A railway branch line from Ohakune to Raetihi was opened on 18 December 1917 and closed on 1 January 1968. A truss bridge formerly used by this branch still stands near the Big Carrot. In March 1918 there was a major fire at Raetihi. A relief train was sent along the branch line from Ohakune to rescue hundreds of people, many of whom were temporarily blinded by smoke and had sought shelter in waterways.

In the 1980s a section of the trunk line between Ohakune and Horopito was realigned, with three viaducts replaced to handle higher loads and speeds.

Although the railway was important for many years for moving passengers and freight including timber and produce, by the mid-1980s Ohakune was no longer a major stop for passenger or goods trains.

=== Timber milling ===
Alec Bennett and John Punch opened a sawmill at Raetihi in 1893. The tramway they built to remove logs from the bush now forms part of Te Ara Mangawhero, a new cycling and walking track between Ohakune and Mount Ruapehu. The earliest sawmill in Ohakune may have been J F Bell's mill, in operation there in 1904. Another of the early mills in Ohakune was established in 1909 by Frank Carter, whose business later developed into the firm Carter Holt Harvey. Carter's mill operated on the south side of the Mangateitei Stream until the bush around it was cleared in 1915. Sawmilling was the main industry in Ohakune between 1909, after the railway reached Ohakune, and the late 1920s. After this, sawmilling declined in importance as most of the bush around Ohakune had been felled by then, and in 1929 the Great Depression began.

Milling picked up again in the 1960s when the Karioi Forest (15 km east of Ohakune) was replanted, and in the 1970s a pulp mill opened at Karioi.

=== Market gardens ===
From the early 1900s, Chinese began to settle in Ohakune, which had fertile, loamy volcanic soil good for growing crops. They worked as gardeners and shopkeepers, selling produce to bushmen and sawmillers in the area. Market gardening expanded after the arrival of the railway, as access to markets in Auckland and Wellington became easier. Chinese market gardeners began to lease recently deforested land, removing stumps, improving the soil and then growing oats, root vegetables and cabbages. After several years grass would be sown on the improved land and the lease would return to the land owners, while the Chinese would move to another site to garden. By 1939 there were about 20 Chinese market gardeners operating from Ohakune with about 1500 acres under cultivation in the greater Ohakune/Raetihi area, and in 1941 a report stated that Ohakune and the surrounding district produced almost half of the North Island's vegetables. During World War 2, Ohakune became a base for the government's Services Vegetable Production scheme. Growers were contracted to supply vegetables to New Zealand and Allied Forces in the Pacific, and to the army base at Waiouru. Labour was scarce, so prisoners from the nearby Waikune Prison Camp were brought in to help tend the crops.

After World War 2, some market gardens were converted to farms for returned soldiers, so there was less land available for the Chinese gardeners to lease. Consolidation of gardens into bigger operations, specialisation and mechanisation reduced the number of market gardens. Produce began to be transported by road rather than rail. Many Chinese growers left the area, often moving to Pukekohe, and the percentage of gardens in Ohakune run by Europeans increased. A big decrease in the number of market gardens occurred in the 1980s as the original farmers died.

=== 1942 flood ===
A serious flood occurred in Ohakune on 6 January 1942, killing one resident. Both rivers in the town burst their banks, topsoil on market gardens was washed away, and huge quantities of silt and "driftwood" (probably 'slash', waste wood from forestry) were deposited on the streets. The Waimarino Acclimatisation Society blamed the floods on removal of native bush on Mount Ruapehu, leading to erosion.

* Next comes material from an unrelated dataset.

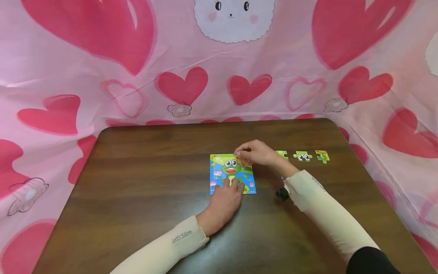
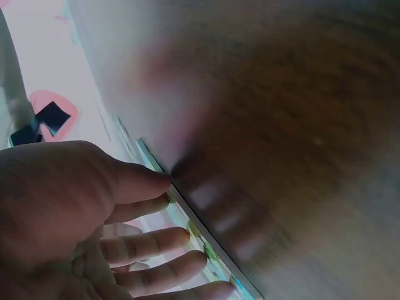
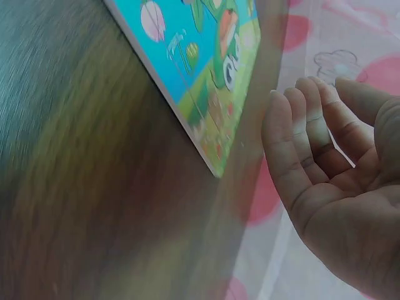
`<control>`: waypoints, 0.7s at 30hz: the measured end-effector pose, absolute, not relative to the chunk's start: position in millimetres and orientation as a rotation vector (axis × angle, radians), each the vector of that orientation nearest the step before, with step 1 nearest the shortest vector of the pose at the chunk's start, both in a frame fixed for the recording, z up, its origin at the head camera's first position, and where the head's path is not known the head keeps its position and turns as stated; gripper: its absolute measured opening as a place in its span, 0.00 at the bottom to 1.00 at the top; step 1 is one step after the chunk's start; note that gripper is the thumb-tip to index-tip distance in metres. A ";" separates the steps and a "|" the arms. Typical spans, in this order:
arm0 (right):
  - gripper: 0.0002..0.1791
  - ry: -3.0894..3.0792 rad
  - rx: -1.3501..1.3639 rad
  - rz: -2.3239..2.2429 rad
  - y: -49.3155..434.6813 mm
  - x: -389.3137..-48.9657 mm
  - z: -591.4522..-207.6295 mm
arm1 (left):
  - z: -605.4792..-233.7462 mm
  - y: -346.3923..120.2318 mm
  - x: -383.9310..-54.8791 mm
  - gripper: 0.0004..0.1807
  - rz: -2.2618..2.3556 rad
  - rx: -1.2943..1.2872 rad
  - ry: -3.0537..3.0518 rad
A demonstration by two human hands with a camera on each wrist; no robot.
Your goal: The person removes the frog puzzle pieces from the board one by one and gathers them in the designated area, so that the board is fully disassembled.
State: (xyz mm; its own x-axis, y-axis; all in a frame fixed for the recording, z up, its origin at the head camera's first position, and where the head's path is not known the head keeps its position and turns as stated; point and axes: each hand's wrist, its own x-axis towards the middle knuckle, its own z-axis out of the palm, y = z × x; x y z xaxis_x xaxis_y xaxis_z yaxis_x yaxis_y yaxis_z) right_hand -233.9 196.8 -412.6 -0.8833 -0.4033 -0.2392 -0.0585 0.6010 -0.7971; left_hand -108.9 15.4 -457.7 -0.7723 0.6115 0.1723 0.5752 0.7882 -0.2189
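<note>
Your left hand (image 1: pixel 224 205) is down on the frog puzzle (image 1: pixel 232 171), fingers extended over its near edge, thumb against the side, wrapped round nothing. And here's your right hand (image 1: pixel 258 153), over the puzzle's far right corner, fingers loosely bent, nothing visible in their hold; whether the tips touch it, I can't tell. So the puzzle lies flat, picture up, beneath both hands! Out to its right, a partly hidden green piece (image 1: pixel 283 153) peeks past your wrist, then the frog-eyes piece (image 1: pixel 302 156), then the corner piece (image 1: pixel 322 156). The wood-grain table (image 1: pixel 147 182) runs wide to the puzzle's left; beyond it, a shorter stretch reaches the far edge, where heart-print cloth (image 1: pixel 215 57) rises. Near side of the puzzle: your left sleeve (image 1: pixel 171 241) slants in, your right sleeve (image 1: pixel 328 213) off its near right.
</note>
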 end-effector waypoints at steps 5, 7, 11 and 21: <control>0.18 2.363 -0.310 -1.212 183.6 -240.3 -423.0 | -457.1 15.6 -109.3 0.12 0.300 -0.929 -2.707; 0.18 2.357 -0.308 -1.193 179.6 -242.4 -427.0 | -456.6 15.8 -109.8 0.12 0.322 -0.936 -2.712; 0.17 2.363 -0.330 -1.141 174.7 -245.5 -433.4 | -456.0 17.4 -110.9 0.12 0.315 -0.955 -2.748; 0.13 2.388 -0.351 -1.071 166.0 -250.3 -438.9 | -457.2 19.4 -112.8 0.08 0.279 -0.935 -2.737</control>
State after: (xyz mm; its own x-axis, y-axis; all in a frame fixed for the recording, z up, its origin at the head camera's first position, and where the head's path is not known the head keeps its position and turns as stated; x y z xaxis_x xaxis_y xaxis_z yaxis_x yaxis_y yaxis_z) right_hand -250.3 166.0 -438.9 -0.8441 -0.4203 -0.3330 -0.0309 0.6580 -0.7524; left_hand -112.8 19.4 -457.2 -0.7682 0.6201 0.1591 0.5752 0.7777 -0.2538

=== Ohakune Mountain Road, Turoa ski field and Turoa Alpine Village ===

For many years skiers, trampers and residents of Ohakune promoted the idea of a road from Ohakune up Mount Ruapehu to provide access to a new ski area. In 1910 the Ohakune Ruapehu Alpine Club created a track, and for years there were funding requests, engineering reports and discussions with the Tongariro National Park Board and the government. In November 1952, the Ohakune Chamber of Commerce and Ohakune Borough Council asked the Tongariro National Park Board for permission to build a nine-mile (14.5 km) road to Blyth Hut. Residents donated money and volunteers worked on the road, aiming to build a mile of road each year. It took 10 years of mainly volunteer labour to construct the road, which was officially opened on 4 March 1963. The road was extended higher up the mountain in 1966–1967. Over its short length the road rises 3000 ft through rimu forest, beech forest and tussock.

A ski tow operated by an Ohakune company was installed on the mountain in May 1962, and with construction of the access road completed, development of the Turoa ski field became viable. Turoa ski field opened for skiing in 1978, with its official opening in 1979.

Initially, accommodation for skiers visiting the newly opened ski field was provided at a large caravan park at Rochfort Park, which had formerly been Rochfort Station on the closed Raetihi railway branch line. This land later became the site of the Big Carrot and Carrotland. The ski field company then bought 50 acres (20ha) of land nearby on the southern outskirts of Ohakune and built Turoa Alpine Village, consisting of chalet and A-frame style lodges, to provide accommodation for the 1980 ski season and beyond.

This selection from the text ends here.